Exercise requirements> Please quote exactly the lines below from the line containing "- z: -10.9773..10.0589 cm" to the line containing "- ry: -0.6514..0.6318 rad", both lines included, and nothing else.

Dataset content>
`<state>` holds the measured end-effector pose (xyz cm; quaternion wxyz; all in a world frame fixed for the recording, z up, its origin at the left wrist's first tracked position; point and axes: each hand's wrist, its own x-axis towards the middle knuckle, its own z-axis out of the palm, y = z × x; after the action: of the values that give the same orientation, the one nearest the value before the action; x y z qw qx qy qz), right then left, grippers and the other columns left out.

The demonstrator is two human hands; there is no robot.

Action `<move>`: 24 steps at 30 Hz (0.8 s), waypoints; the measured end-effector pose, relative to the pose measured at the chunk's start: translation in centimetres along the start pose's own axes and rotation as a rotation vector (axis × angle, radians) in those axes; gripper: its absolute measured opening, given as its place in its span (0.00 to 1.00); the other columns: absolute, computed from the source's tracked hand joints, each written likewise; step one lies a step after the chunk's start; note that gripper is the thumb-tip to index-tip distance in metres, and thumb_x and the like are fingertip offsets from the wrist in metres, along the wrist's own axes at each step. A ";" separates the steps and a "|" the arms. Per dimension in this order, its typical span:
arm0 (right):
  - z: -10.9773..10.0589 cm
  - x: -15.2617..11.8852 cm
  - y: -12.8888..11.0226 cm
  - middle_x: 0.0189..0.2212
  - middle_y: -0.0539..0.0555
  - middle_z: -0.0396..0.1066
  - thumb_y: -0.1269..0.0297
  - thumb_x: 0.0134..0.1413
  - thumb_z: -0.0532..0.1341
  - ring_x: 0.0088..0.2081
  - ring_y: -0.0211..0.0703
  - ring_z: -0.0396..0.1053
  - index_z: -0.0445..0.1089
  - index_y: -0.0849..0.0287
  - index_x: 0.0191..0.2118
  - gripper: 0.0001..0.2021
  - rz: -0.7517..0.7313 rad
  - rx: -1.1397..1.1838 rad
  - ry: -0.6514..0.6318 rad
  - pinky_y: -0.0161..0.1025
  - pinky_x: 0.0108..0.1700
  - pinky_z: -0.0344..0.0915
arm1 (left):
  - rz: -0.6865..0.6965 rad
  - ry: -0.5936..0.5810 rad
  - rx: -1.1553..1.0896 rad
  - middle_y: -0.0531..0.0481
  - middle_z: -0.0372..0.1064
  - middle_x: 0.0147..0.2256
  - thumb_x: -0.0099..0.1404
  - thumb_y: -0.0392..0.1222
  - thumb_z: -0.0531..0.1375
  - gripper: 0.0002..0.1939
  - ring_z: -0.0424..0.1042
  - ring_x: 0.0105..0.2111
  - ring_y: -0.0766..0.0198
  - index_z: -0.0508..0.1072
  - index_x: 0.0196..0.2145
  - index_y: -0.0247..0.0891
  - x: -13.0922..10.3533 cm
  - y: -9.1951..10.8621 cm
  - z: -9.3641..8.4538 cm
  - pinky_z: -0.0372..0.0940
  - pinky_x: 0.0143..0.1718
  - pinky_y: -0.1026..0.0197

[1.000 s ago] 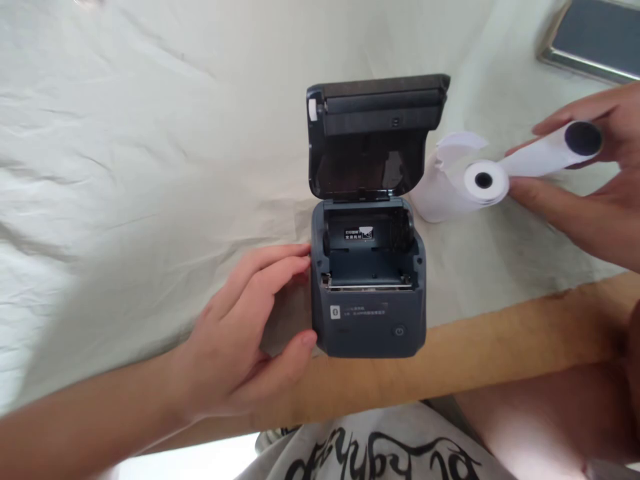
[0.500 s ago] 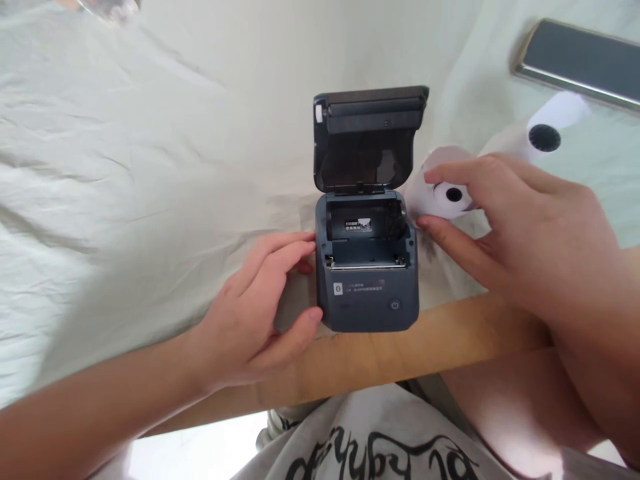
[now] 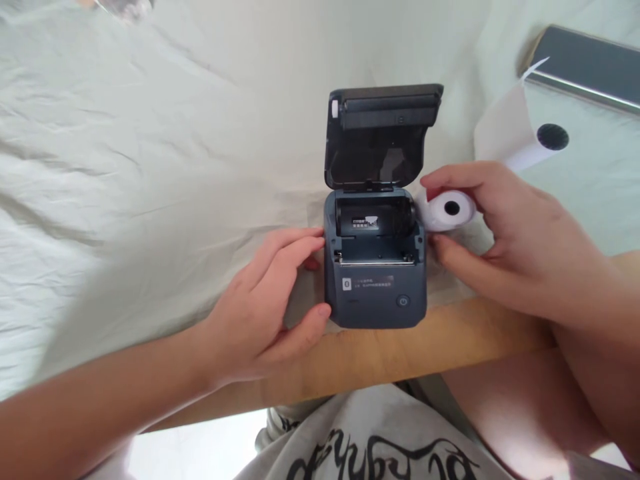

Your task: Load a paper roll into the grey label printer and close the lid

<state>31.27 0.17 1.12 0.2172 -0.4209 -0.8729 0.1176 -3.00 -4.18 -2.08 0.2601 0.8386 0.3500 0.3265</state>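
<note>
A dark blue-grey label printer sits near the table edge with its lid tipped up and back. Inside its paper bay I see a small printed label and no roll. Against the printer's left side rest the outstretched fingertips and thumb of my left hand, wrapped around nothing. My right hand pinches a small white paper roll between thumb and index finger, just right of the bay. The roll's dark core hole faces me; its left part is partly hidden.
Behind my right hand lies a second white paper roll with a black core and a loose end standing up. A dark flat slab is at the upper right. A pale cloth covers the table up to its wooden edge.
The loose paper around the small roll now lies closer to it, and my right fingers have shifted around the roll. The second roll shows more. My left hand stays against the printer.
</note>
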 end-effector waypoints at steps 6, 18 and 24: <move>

Solution to this exercise>
  - z: -10.9773..10.0589 cm
  - x: -15.2617..11.8852 cm
  - y: -12.8888..11.0226 cm
  - middle_x: 0.0189..0.2212
  - middle_y: -0.0539..0.0555
  - middle_z: -0.0396..0.1066
  - thumb_y: -0.1269..0.0297
  - thumb_x: 0.0134..0.1413
  - thumb_z: -0.0532..0.1341
  - ring_x: 0.0088..0.2081
  - ring_y: -0.0211..0.0703
  - ring_z: -0.0396..0.1053
  - index_z: -0.0445..0.1089
  - index_y: -0.0849..0.0287
  - index_x: 0.0191..0.2118
  - gripper: 0.0001..0.2021
  - rz: -0.7517..0.7313 rad
  - rx: -1.1397..1.1838 rad
  - ry: -0.6514..0.6318 rad

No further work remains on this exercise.